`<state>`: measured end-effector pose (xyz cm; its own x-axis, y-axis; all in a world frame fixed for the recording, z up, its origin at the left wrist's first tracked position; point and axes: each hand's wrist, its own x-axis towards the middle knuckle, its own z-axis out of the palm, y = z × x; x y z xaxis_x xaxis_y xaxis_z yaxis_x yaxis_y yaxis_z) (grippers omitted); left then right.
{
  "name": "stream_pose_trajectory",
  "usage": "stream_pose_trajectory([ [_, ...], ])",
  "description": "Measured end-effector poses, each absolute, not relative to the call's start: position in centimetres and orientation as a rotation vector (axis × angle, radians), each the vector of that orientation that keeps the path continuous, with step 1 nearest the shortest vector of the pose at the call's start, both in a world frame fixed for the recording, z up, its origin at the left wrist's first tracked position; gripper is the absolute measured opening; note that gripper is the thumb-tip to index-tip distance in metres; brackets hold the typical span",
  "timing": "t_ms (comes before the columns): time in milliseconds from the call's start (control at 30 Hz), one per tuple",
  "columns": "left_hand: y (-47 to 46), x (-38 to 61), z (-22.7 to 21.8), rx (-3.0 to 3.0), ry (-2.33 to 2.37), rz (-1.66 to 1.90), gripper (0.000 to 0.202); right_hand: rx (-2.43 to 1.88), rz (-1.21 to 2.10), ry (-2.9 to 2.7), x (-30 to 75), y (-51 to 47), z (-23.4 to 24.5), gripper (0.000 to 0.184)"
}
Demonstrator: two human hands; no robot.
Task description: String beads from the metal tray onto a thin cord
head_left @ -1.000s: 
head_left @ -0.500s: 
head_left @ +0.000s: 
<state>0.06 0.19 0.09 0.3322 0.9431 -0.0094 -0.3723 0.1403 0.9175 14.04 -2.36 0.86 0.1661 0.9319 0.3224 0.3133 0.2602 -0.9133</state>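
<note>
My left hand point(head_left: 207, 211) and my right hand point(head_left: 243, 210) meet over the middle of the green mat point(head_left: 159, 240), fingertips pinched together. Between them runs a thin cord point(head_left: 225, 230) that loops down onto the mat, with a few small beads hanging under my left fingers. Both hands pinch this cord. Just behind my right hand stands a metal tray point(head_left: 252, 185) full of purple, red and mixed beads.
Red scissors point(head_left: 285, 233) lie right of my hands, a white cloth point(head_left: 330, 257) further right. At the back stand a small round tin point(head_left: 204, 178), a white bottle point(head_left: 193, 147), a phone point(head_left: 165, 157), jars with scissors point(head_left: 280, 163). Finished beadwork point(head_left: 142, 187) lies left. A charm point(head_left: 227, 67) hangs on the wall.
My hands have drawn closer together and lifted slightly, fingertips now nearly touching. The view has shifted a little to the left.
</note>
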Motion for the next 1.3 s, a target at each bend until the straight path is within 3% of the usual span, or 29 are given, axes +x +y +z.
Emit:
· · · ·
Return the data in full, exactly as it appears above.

**Response to this exercise:**
`<state>`: measured end-effector pose (xyz cm; its own x-axis, y-axis; all in a world frame fixed for the recording, z up, its origin at the left wrist's first tracked position; point and axes: each hand's wrist, its own x-axis towards the middle knuckle, its own z-axis out of the palm, y = z × x; x y z xaxis_x xaxis_y xaxis_z yaxis_x yaxis_y yaxis_z) (grippers omitted); left then right.
{
  "name": "stream_pose_trajectory",
  "usage": "stream_pose_trajectory([ [_, ...], ])",
  "description": "Measured end-effector poses, each absolute, not relative to the call's start: position in centimetres and orientation as a rotation vector (axis × angle, radians), each the vector of that orientation that keeps the path continuous, with step 1 nearest the shortest vector of the pose at the call's start, both in a world frame fixed for the recording, z up, its origin at the left wrist's first tracked position; gripper is the absolute measured opening; note that gripper is the thumb-tip to index-tip distance in metres; brackets hold the typical span",
  "timing": "t_ms (comes before the columns): time in milliseconds from the call's start (control at 30 Hz), one per tuple",
  "columns": "left_hand: y (-47 to 46), x (-38 to 61), z (-22.7 to 21.8), rx (-3.0 to 3.0), ry (-2.33 to 2.37), rz (-1.66 to 1.90), gripper (0.000 to 0.202); right_hand: rx (-2.43 to 1.88), rz (-1.21 to 2.10), ry (-2.9 to 2.7), x (-30 to 75), y (-51 to 47), z (-23.4 to 24.5), gripper (0.000 to 0.184)"
}
Demonstrator: two human hands; no robot.
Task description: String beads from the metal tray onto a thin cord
head_left @ -1.000s: 
head_left @ -0.500s: 
head_left @ +0.000s: 
<state>0.06 0.19 0.09 0.3322 0.9431 -0.0094 -0.3723 0.1403 0.9175 14.04 -2.36 0.86 0.1661 0.9319 0.3224 0.3133 0.2602 -0.9133</state>
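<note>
My left hand point(head_left: 207, 211) and my right hand point(head_left: 243, 210) meet over the middle of the green mat point(head_left: 159, 240), fingertips pinched together. Between them runs a thin cord point(head_left: 225, 230) that loops down onto the mat, with a few small beads hanging under my left fingers. Both hands pinch this cord. Just behind my right hand stands a metal tray point(head_left: 252, 185) full of purple, red and mixed beads.
Red scissors point(head_left: 285, 233) lie right of my hands, a white cloth point(head_left: 330, 257) further right. At the back stand a small round tin point(head_left: 204, 178), a white bottle point(head_left: 193, 147), a phone point(head_left: 165, 157), jars with scissors point(head_left: 280, 163). Finished beadwork point(head_left: 142, 187) lies left. A charm point(head_left: 227, 67) hangs on the wall.
My hands have drawn closer together and lifted slightly, fingertips now nearly touching. The view has shifted a little to the left.
</note>
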Motion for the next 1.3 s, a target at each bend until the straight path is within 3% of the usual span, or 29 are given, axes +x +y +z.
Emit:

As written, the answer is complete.